Bigger buses, some might say, but I am not sure the roads used by the 7215 are suitable. The vehicle used was a Setra S415UL, basically a 12m dual purpose coach, similar in concept to the “grant coaches” that were popular in the UK in the 1970s, and still widely used in Germany, where the type is sometimes referred to as a “Kombi”. The SBG does have some larger vehicles, of various types. Artics were previously the obvious (and only) choice, but I would not be surprised if artics were considered unsuitable for the roads traversed by the 7215, especially in winter—this is the highest part of the Black Forest, where the peaks reach heights similar to (or slightly higher than) the Cairngorms and Grampian Mountains.

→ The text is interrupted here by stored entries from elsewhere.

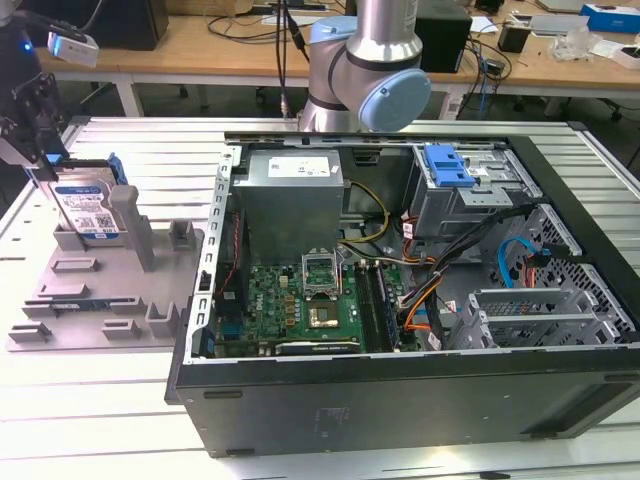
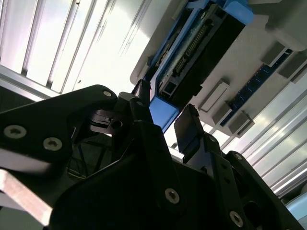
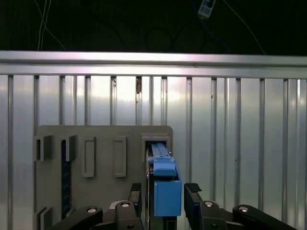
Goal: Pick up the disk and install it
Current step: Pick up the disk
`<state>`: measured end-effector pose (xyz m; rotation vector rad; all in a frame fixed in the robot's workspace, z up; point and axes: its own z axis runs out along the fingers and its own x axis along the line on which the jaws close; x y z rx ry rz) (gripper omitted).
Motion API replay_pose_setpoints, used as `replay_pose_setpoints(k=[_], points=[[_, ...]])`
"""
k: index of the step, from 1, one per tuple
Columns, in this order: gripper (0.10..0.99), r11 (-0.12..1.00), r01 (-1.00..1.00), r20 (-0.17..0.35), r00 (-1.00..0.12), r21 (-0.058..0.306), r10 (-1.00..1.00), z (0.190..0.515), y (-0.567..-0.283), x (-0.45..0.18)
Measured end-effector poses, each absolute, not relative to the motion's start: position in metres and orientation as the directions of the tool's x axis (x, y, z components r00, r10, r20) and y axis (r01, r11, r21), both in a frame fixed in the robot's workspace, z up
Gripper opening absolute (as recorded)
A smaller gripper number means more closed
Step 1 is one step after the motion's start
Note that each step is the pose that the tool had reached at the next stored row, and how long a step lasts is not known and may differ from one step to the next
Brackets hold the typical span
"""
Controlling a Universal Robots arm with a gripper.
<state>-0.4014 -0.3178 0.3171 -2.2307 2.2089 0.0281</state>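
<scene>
Your gripper [image 3: 164,194] straddles the disk [image 1: 85,208] with a thin gap on each side; a grey post [image 1: 124,212] stands just beside it. The case [image 1: 400,385] lies open on top, but cables [image 1: 470,243] cross beside the drive bay [image 1: 465,185].

**Glare and shadow**

The exterior view is evenly lit. In the second wrist view the ribbed silver aluminium table top [image 2: 53,43] glares white, and my black metal gripper [image 2: 165,117] sits nearly in silhouette. The first wrist view's background is dark.
</scene>
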Motion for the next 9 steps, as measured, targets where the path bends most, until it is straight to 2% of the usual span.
replay_pose_setpoints(k=[9], points=[[0.482,-0.01,-1.0,-0.014,0.01,0.011,-1.0,0.311,-0.3177,-0.4014]])
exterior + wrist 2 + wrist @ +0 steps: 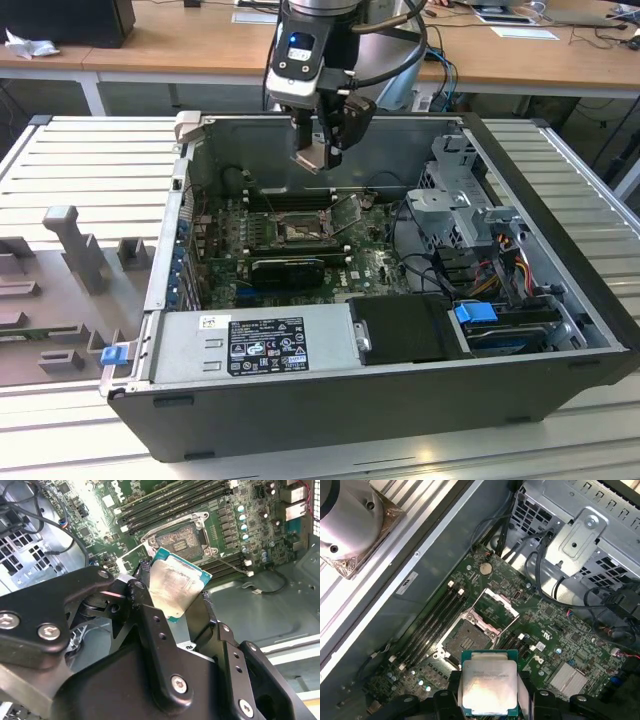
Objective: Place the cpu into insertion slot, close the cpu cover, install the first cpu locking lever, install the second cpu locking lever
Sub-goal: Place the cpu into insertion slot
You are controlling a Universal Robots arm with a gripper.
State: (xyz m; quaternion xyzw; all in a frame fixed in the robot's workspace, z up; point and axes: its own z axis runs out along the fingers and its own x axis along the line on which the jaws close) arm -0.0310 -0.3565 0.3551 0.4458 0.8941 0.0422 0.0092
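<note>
My gripper (pixel 316 156) hangs above the open computer case, shut on the cpu (pixel 309 158) by two opposite edges. In both wrist views the cpu (pixel 175 585) (pixel 489 682) shows its pale silver face on a green board, held between the black fingers (pixel 145 600). The gripper (pixel 175 599) (pixel 489 702) is well above the motherboard. The insertion slot (pixel 297 231) (pixel 182 535) (pixel 465 641) lies below, dark centre bare. The cpu cover (pixel 346 209) (pixel 498 605) stands swung up beside the slot. A thin locking lever (pixel 231 563) sticks out free next to the socket.
Black memory slots (pixel 434 621) (pixel 170 502) flank the socket. A metal drive cage (pixel 455 190) with cables fills the case on the exterior view's right. The power supply (pixel 255 345) lies at the near side. Grey fixtures (pixel 70 250) sit on the table outside the case.
</note>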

More recently, the tri-axle 15m single decker has become available, and the SBG seems to have turned to these where practical. Some are low floor MANs or Mercedes Citaros, with three doors. These (the Citaros) have 50 seats, and can (theoretically) accommodate 80 standing with one wheelchair space. I presume that, for the operator, these are probably more cost effective than an 18m artic which can carry about 20 more, but has the added complication (and expense) of the turntable, and 3m extra length. These vehicles occasionally appear in Freiburg, but seem to be specifically employed on the trunk service 7300 between Schopfheim/Zell im Wiesental and Titisee, which principally uses the main road and is partly a replacement for a narrow gauge railway between Zell and Todtnau, that closed in 1968.
An alternative type of long single decker is an extended Kombi such as the Setra S419UL, of which the SBG has a few in use in the Black Forest. This type seats 65, with 50 standing and two doors (no wheelchairs—the UL type is high floor, and lifts seem to be out of favour at the moment). The seats in the SBG example I used were really little different to conventional bus seats, but adequate for a journey of 20 minutes or so.
There was another group of children on this journey—I don't know whether they had registered, but there was no controversy as there was plenty of space—and this was in slightly gentler territory, further east. The 15m vehicles have proved to be unsuitable in Berlin, but clearly the situation there is very different, but I would also have some doubts about their suitability for the 7215 and routes like it.
As far as the rest of my journeys that day were concerned, I used a total of eight buses, of which only one, a tri-axle Citaro, was low floor. The Setra high floor “Multi Class” seems to reign supreme in the Black Forest! For connoisseurs of bus routes in mountainous country, the 7215 is highly recommended but don’t forget to register if you’re taking many of your friends as well!